Open philbrookes opened 2 years ago
ping @jmprusi @maleck13
@philbrookes @jmprusi could please provide a reference to what a "soft finalizer" is?
Related, the current state machine: https://docs.google.com/drawings/d/1LyQD0qM62z6HfMRsYqNKpSaIrE4xAO3c-Yn-XoyXWe8/edit
@ncdc updated the issue with additional context on the Soft finalizers.
== example scenario
@philbrookes to set up a call to discuss potential implementations.
I'm interested in attending the call.
Discussed and came to a decision: The "soft finalizers" or "Sync Finalizers" will be added to namespaces, and syncers last check before deleting this item, will be to check if there are any non-empty "Sync Finalizers" related to that sync target on the object's namespace before deletion.

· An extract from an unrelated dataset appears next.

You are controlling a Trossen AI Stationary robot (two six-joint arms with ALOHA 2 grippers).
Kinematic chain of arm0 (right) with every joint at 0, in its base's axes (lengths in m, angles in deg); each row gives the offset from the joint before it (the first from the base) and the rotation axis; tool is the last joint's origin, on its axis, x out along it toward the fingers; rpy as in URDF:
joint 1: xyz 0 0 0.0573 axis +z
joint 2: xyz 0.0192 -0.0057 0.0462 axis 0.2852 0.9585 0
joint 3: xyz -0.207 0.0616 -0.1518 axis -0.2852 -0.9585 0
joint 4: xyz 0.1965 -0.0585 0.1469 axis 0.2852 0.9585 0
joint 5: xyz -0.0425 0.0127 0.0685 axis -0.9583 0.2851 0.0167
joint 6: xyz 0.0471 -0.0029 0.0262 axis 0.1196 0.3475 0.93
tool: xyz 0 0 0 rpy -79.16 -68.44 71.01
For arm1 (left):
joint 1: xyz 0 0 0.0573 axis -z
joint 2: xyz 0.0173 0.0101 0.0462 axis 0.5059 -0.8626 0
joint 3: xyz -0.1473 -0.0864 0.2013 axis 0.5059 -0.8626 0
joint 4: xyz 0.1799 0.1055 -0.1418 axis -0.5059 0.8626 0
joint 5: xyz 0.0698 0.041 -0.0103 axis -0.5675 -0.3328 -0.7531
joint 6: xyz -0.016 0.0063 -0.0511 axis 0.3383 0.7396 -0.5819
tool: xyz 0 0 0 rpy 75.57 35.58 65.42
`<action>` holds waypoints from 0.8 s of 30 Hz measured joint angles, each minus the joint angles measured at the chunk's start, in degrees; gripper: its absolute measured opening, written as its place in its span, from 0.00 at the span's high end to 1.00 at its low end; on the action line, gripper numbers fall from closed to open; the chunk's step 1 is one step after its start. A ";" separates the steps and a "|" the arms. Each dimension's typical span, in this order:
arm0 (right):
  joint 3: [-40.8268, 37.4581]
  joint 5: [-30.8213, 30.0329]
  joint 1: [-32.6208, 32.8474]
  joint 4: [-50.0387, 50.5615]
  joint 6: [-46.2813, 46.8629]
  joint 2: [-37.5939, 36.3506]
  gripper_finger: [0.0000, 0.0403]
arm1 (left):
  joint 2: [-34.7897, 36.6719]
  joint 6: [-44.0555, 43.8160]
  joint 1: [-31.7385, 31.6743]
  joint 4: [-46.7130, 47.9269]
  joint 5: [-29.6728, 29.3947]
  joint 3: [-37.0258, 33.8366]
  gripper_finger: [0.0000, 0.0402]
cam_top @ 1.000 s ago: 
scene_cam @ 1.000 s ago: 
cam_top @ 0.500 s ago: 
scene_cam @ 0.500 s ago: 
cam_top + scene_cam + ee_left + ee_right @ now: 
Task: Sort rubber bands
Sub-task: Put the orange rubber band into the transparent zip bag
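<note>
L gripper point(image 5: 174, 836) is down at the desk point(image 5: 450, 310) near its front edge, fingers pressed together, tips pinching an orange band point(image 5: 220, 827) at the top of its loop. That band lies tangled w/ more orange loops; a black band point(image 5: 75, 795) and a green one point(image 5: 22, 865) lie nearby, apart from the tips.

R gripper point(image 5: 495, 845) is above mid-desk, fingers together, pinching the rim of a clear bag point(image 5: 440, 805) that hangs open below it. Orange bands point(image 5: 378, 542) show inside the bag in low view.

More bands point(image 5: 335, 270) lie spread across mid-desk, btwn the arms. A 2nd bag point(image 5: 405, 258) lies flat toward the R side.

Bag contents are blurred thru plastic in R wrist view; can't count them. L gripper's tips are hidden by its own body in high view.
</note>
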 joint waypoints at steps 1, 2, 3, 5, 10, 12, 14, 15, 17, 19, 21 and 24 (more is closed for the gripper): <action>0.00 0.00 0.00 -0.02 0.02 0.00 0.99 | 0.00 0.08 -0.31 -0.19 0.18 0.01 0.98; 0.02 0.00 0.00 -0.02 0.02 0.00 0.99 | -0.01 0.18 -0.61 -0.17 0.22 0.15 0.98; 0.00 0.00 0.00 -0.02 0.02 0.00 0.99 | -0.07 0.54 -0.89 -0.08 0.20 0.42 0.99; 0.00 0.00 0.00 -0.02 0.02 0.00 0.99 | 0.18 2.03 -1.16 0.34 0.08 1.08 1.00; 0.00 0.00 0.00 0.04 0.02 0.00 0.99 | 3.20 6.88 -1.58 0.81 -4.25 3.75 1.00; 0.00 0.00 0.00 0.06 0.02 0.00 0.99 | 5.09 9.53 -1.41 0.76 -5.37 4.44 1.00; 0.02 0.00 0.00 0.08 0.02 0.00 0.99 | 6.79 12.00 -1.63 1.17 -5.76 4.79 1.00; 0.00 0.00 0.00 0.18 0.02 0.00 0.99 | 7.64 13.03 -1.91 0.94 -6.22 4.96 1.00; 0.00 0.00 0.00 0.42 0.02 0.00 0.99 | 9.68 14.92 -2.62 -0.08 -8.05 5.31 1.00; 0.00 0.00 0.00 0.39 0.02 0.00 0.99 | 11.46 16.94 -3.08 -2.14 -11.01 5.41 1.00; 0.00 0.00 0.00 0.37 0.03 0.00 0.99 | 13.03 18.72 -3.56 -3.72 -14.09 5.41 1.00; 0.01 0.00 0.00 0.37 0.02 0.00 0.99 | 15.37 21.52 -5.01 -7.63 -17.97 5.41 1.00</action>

@philbrookes will look to contribute this to KCP
/transfer-issue contrib-tmc
Is your feature request related to a problem? Please describe. While investigating workload migration using the advanced scheduling introduced in 0.5.0, I found that soft finalizers can be used (in 0.6.0) to allow me to schedule the removal of resources from the losing cluster, to allow a graceful migration with no downtime.
However with further thought we've realised that the pods running from the deployment could easily be relying on resources that we are unaware of (e.g. a secret, or a CR for a database operator, etc.) and although the deployment, service and ingress are still migrating gracefully the pod itself will crash when the resources it relies on are deleted ungracefully from the losing cluster.
Describe the solution you'd like An implementation of the soft finalizers at a namespace level.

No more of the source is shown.